A exposição incide sobre os diferentes povos que habitam a faixa equatorial e tropical de África, um vasto território que se estende do Oceano Atlântico ao Oceano Índico.
Kebra Nagast Óleo sobre tela, Assinado e datado em Adis Abeba, a 5 de março de 1932, Povo Amhara, Etiópia
A exposição tenta dialogar entre duas perspectivas distintas equilibrando a antropologia com a sociologia da arte, um exercício que nos leva à contemplação da função da arte, enquanto ferramenta de tradução do intraduzível. Os textos de apoio dão-nos algumas pistas.
Ao percorrer o itinerário, por sinal bastante extenso e com várias etapas, é absolutamente notável a diversidade e diferença nestas representações a nível dos materiais usados e da riqueza da linguagem plástica. Evidenciando o conceito de identidade e identificação com o sobrenatural muitos dos objetos são máscaras utilizadas por diversas sociedades secretas.

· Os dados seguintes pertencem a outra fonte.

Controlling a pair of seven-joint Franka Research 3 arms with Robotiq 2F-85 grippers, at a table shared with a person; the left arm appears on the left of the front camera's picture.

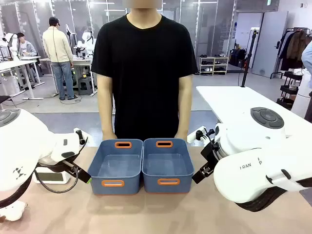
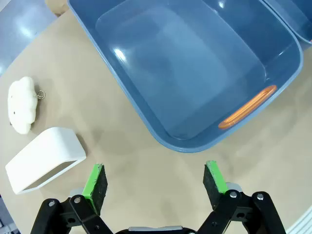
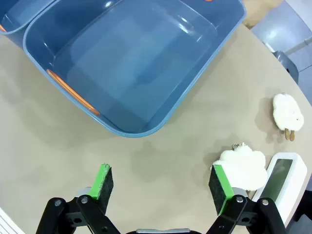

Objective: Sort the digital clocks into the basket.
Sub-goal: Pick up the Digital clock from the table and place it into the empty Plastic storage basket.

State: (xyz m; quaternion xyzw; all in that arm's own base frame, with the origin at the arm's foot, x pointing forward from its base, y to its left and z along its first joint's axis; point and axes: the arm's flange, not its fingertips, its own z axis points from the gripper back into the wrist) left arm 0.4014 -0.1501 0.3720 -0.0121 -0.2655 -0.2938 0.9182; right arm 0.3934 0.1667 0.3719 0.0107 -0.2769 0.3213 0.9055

esquerda) Máscara Ibo-Igbo, Nigéria, Máscara Guere, Costa do Marfim (direita) Máscara plancha Ioniaken Toussian, Burkina Faso
Aqui convém dar algum contexto ao leitor sobre o papel estruturante destes grupos, à partida o termo sociedades secretas implica para a mentalidade europeia algo ligado ao ocultismo; Embora profundamente misteriosas e esotéricas à sua maneira estas sociedades servem papéis fulcrais de organização social, Não só como escola, mas como jurídico e orientador dos vários grupos, Curiosamente existe uma separação entre sociedades Femininas e Masculinas cumprindo diferentes funções.

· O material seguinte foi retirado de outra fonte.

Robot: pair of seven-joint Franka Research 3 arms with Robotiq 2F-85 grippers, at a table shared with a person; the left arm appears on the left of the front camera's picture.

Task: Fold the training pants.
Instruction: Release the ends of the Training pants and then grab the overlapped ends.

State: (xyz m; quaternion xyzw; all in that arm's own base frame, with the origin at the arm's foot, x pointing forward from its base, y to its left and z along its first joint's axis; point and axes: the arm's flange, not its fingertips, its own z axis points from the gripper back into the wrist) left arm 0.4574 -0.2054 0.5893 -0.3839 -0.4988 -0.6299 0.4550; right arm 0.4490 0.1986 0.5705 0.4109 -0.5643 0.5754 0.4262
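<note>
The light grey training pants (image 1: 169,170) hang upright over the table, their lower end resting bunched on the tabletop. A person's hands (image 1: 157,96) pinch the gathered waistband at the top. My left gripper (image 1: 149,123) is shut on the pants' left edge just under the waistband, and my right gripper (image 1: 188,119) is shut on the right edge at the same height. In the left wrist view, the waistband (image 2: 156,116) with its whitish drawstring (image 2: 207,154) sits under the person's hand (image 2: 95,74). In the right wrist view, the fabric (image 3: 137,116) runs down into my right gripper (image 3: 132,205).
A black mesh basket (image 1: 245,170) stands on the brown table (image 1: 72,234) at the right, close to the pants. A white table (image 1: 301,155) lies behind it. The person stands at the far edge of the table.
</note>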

A arte é então um pressuposto do ritual. As máscaras e figuras de fetiche expostas eram, na sua origem, agentes ativos Elas são o suporte físico de sociedades secretas, como a Poro ou a Sande, funcionando como instrumentos de coesão social, justiça e iniciação.
As imagens aqui descontextualizadas da sua função litúrgica carregam ainda assim uma carga simbólica que nos leva para um lado mais profundo da espiritualidade e os aspectos sombrios ancestrais da nossa psique.
A experiencia proposta pela exposição proporciona este este confronto com a nossa própria espiritualidade e sentido de identidade. A apreciação estética das obras, indissociável do seu papel litúrgico faz nos refletir sobre a função da arte no seu sentido mais puro, representar o inefável exprimir o inexprimível. Através do simbólico de uma imagem poder deslumbrar eternos mistérios.